__Required work__
On every line of the listing, check for "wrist"; copy the lines that have it.

__Information provided__
━━━━
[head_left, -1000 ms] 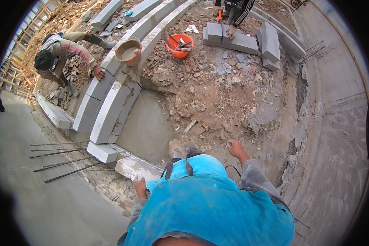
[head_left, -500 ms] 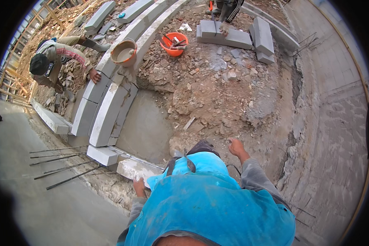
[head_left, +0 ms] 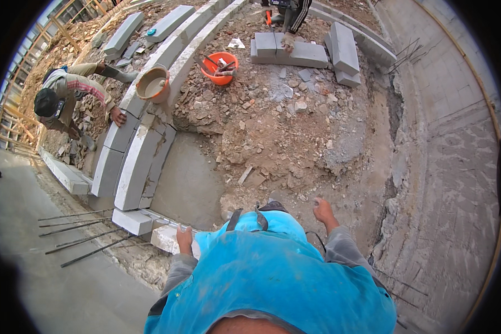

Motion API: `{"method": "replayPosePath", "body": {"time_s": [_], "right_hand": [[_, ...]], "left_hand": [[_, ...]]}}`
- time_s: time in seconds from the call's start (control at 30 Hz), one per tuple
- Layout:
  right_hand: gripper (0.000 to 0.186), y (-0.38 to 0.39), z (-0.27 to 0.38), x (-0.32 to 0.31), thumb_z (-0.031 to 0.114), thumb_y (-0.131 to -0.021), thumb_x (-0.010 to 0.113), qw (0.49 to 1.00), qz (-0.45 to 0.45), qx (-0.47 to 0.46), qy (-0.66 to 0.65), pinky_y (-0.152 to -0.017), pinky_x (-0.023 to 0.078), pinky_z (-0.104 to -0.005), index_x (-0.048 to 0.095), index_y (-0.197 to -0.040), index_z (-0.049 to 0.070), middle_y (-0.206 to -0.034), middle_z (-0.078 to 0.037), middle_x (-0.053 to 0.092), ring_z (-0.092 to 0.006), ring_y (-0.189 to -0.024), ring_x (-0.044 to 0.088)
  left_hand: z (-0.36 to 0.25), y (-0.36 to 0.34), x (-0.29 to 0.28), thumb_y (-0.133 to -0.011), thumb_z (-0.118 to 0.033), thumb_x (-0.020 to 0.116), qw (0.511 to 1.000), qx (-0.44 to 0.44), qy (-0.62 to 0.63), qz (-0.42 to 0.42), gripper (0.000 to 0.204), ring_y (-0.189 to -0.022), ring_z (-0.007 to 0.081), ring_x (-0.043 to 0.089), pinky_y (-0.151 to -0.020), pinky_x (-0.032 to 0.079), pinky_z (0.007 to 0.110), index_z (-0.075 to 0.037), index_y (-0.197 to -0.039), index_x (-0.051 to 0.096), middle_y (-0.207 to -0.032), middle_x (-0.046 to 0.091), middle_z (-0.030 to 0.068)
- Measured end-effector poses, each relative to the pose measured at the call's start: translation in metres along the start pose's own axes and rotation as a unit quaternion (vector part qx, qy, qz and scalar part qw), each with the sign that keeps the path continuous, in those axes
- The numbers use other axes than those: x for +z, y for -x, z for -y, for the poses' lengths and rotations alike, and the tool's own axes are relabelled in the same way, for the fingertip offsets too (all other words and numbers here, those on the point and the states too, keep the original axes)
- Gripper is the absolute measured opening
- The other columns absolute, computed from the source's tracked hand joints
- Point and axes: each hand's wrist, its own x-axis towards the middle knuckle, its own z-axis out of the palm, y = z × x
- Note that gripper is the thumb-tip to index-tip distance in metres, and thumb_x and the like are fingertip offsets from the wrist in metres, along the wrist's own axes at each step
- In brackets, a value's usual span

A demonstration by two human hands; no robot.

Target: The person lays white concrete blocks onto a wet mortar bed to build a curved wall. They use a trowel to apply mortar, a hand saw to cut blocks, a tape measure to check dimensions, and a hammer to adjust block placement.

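Note:
My left hand (head_left: pixel 185 240) hangs at my left side, beside a pale block (head_left: pixel 165 238) at the wall's near end. Its fingers are partly stretched and nothing shows in it; I cannot tell whether it touches the block. On the other side, my right hand (head_left: pixel 323 212) is held out over the dirt, loosely bent, with nothing visible in it. Ahead on the left runs a curved double row of light grey blocks (head_left: pixel 138 161), with a short block (head_left: pixel 132 221) at its near end. Smooth grey concrete (head_left: pixel 186 178) lies inside the curve.
An orange mortar bucket (head_left: pixel 153 84) stands on the wall; an orange basin (head_left: pixel 219 68) of tools sits on rubble. A person (head_left: pixel 67 92) leans over the wall at left. Another person's hand (head_left: pixel 288 42) rests on a block, beside a saw. Rebar rods (head_left: pixel 94 236) jut out leftward.
The whole scene has shifted slightly left in view. My left hand has come a little forward and up; my right hand stays out at my side. The co-workers hold nearly the same postures.

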Motion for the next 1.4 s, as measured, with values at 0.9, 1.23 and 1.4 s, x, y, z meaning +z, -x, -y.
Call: {"method": "replayPosePath", "body": {"time_s": [0.9, 1.23, 1.4], "right_hand": [[0.041, -0.080, -0.099, -0.074, 0.013, -0.078, 0.060, 0.997, 0.016, -0.061, 0.047, -0.089, 0.052, -0.0418, 0.063, -0.117, 0.001, -0.106, -0.023, 0.069, -0.0364, -0.101, 0.067], [0.043, -0.150, -0.048, -0.092, 0.004, -0.076, 0.052, 0.986, 0.036, -0.158, 0.041, -0.091, 0.051, -0.0419, 0.063, -0.117, 0.000, -0.107, -0.024, 0.068, -0.0371, -0.101, 0.066], [0.047, -0.169, 0.000, -0.078, -0.002, -0.073, 0.050, 0.982, 0.014, -0.186, 0.038, -0.089, 0.051, -0.0415, 0.063, -0.118, 0.001, -0.104, -0.023, 0.068, -0.0368, -0.099, 0.066]], "left_hand": [[-0.047, 0.103, 0.119, -0.080, -0.019, 0.068, 0.998, -0.022, -0.047, -0.034, 0.077, -0.133, 0.0347, 0.046, -0.110, 0.036, 0.038, 0.009, -0.144, 0.036, -0.142, 0.046, 0.0292], [-0.037, 0.140, 0.141, -0.080, -0.024, 0.070, 0.995, -0.040, -0.085, -0.040, 0.076, -0.129, 0.0371, 0.051, -0.107, 0.040, 0.039, 0.005, -0.143, 0.040, -0.137, 0.051, 0.0296], [-0.006, 0.105, 0.121, -0.081, -0.025, 0.071, 0.993, -0.065, -0.080, -0.052, 0.076, -0.129, 0.0374, 0.050, -0.107, 0.040, 0.040, 0.006, -0.142, 0.040, -0.138, 0.051, 0.0299]]}}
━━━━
__Answer to this problem__
- Point and axes: each hand's wrist, its own x-axis towards the middle knuckle, its own z-axis out of the palm, y = z × x
- Note that gripper is the thumb-tip to index-tip distance in metres, and thumb_x and the like are fingertip offsets from the wrist in metres, along the wrist's own axes at each step

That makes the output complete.